In fact, the LO exchange is already being done on an operational level.  What you're talking about would extend it to the strategic.  I do know, for instance, that we have LOs within the RCMP and are obviously intertwined with PSEPC.

At the operational level, we currently have LOs designated by province and located in each provincial capital.  These would likely continue with the new JTF structure.  CANADACOM could act as the strategic link at the national level.


----------



## Acorn (13 Jul 2005)

All of those orgs, including DND, have representation on the Privy Council Office intelligence section. The PCO is the "clearing house," and while it isn't the same as the Brit JIC, it performs a similar function.

CSE is under DND, and should remain there for a variety of reasons (a pool of SIGINT expertise, for one). 

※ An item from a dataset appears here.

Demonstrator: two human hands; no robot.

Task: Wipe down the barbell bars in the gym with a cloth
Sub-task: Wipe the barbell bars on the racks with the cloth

CSIS is a security service, not a foreign intelligence gathering service. I think it would be a mistake to merge the two functions under CSIS, as they can often clash with each other. As much as CSIS would like to believe they could expand to carry out the foreign int collection function, it would still take them as much time as it would to create an effective independent service - around 10 years would be my guess. The benefits of creating an independent service to collect foreign int outweigh any short term advantage of trying to use exisiting CSIS officers (or other exisiting collection assets) in that role.

I also believe that the creation of a "Canadian Homeland Security Department" (beyond what we already have) is a needless addition of bureaucracy.

Acorn


----------



## Kal (13 Jul 2005)

MCG said:
			
		

> The JTF2 rightfully has no place in this discussion.   It is an element of the CF and should remain as such.



     So should a new unit be formed to undertake high-risk arrests, raids, and rescues, etc on the federal level if the JTF2 is not to be untilized?  Perhaps some type of high-readiness, mobile response team?  Having the JTF2 under the CF for foreign operations and this new unit under CSIS or the RCMP for domestic operations?  Am I out to lunch, or is it reasonable, or am I jusy ignorant that a unit exists.....


----------



## Teddy Ruxpin (13 Jul 2005)

JTF-2 does both foreign and domestic operations, much like its British equivalent, and has its own system for being requested from the CF.

We're discussing structure, etc., not counter-terrorism capabilities, which have been beaten to death elsewhere on this site.

Cheers,

TR


----------



## Infanteer (13 Jul 2005)

MCG said:
			
		

> The JTF2 rightfully has no place in this discussion.   It is an element of the CF and should remain as such.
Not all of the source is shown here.